ハルキストの皆さま、すいません。恥ずかしながら初の村上春樹さん。大抵、表紙の感じで手に取り、数ページ読んでから決めるのが常なのですが。この作品には数ページもいらず、一文目からまず掴まれました。「死」という文字の強さはあるにしろ、この多崎つくるというキャラクターの歪さが1ページから香りたってくる。

“過去と正面から向き合わなくてはいけない。自分が見たいものを見るのではなく、見なくてはならないものを見るのよ。そうしないとあなたはその重い荷物を抱えたまま、これから先の人生を送ることになる”

この言葉を目にした時、自分の中の何か、琴線に触れた。 是非とも一読していただきたい小説です。

身も心も、熱くさせてくれる

著者
満田 拓也
出版日

言わずと知れた野球漫画です。今、舞台「キネマと恋人」の稽古中というもあり、台本以外の本を読み難い期間には、世界観がまったく違う漫画作品を選びます。

https://setagaya-pt.jp/performances/201611kinema.html

今回は、青春野球漫画の『MAJOR』。

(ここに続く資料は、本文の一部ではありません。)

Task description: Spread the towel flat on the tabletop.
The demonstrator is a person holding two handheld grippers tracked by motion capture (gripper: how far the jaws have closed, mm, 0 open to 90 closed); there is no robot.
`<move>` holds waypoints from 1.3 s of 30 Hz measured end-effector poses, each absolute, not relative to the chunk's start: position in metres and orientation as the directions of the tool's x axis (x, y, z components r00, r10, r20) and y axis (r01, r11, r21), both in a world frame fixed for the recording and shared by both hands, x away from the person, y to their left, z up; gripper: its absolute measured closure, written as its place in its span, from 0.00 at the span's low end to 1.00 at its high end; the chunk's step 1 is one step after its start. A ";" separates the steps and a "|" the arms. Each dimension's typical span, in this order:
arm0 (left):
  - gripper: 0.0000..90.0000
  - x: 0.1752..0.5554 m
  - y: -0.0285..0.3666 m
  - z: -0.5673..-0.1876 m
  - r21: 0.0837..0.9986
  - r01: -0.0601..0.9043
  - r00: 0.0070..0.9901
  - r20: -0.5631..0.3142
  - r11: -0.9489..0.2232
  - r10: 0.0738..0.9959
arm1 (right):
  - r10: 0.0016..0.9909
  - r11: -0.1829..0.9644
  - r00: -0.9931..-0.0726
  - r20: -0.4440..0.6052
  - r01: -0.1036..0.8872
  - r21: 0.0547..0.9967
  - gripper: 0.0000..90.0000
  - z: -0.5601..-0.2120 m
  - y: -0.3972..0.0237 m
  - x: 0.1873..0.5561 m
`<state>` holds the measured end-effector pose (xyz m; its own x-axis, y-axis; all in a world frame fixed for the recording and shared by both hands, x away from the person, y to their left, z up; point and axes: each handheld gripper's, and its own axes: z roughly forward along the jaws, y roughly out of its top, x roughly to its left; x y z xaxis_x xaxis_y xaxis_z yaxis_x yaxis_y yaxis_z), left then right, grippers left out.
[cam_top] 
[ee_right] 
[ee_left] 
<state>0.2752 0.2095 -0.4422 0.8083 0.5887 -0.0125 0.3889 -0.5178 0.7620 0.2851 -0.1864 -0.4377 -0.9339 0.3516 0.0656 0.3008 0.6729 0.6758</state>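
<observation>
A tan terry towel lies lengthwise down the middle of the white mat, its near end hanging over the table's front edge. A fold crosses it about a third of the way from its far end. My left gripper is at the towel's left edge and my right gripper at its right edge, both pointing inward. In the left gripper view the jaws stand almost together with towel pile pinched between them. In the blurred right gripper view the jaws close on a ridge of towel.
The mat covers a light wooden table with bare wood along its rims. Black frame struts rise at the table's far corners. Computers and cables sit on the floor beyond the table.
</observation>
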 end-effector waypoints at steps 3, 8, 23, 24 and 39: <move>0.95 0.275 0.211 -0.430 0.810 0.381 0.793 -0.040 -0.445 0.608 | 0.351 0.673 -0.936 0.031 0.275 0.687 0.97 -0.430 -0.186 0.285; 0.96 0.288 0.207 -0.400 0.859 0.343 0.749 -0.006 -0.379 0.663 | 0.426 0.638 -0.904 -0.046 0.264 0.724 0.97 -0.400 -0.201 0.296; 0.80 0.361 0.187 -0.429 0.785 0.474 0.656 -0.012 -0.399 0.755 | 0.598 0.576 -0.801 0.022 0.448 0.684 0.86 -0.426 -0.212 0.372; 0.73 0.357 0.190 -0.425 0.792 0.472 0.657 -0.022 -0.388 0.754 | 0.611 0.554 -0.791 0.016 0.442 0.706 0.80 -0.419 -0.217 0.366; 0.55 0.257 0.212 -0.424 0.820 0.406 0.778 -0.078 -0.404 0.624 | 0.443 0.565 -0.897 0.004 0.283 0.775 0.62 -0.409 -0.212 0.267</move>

父を野球選手にもつ、主人公「本田吾郎」。彼の半生を描いた作品。僕自身は青春時代は、サッカー小僧だったので、野球は詳しくないのですが、この作品を読んで、なんだか学生時代に一瞬にして帰ったような錯覚にさせられました。友情、努力、今ではなかなか青臭くて大きい声でそんなこと、言えない年になってきましたが……。

仕事や人間関係に疲れた心身にリフレッシュとして、是非身も心も、熱くさせてくれる作品を。

世の中の縮図が描かれた舞台戯曲

著者
山内 ケンジ
出版日
2015-04-28

第59回岸田國士戯曲賞を受賞した、舞台戯曲。約2年前に僕も出演させていただいた舞台、城山羊の会「トロワグロ」の戯曲。元々、山内ケンジさんの作品がとても好きで、念願叶って参加出来た思い入れの強い作品。

なかなか戯曲というものは、多くの方には馴染みなく、台詞だけで構成されているので読みづらいことが多い印象を持たれているかとは思いますが、 今作は、その先入観を見事に無くしてくれる一品です。何気ない会話、罵り合いのなかに隠されているグロテスクな部分、様々なメタファーの中に、いまの世の中の縮図が描かれています。言葉の流れ、チョイスがいちいち面白い。

11月には、同作が映画化された「At the terrace テラスにて」が公開されます。ニヤニヤできるコメディです。是非、ご覧ください。最後は宣伝で失礼致します。では、来月。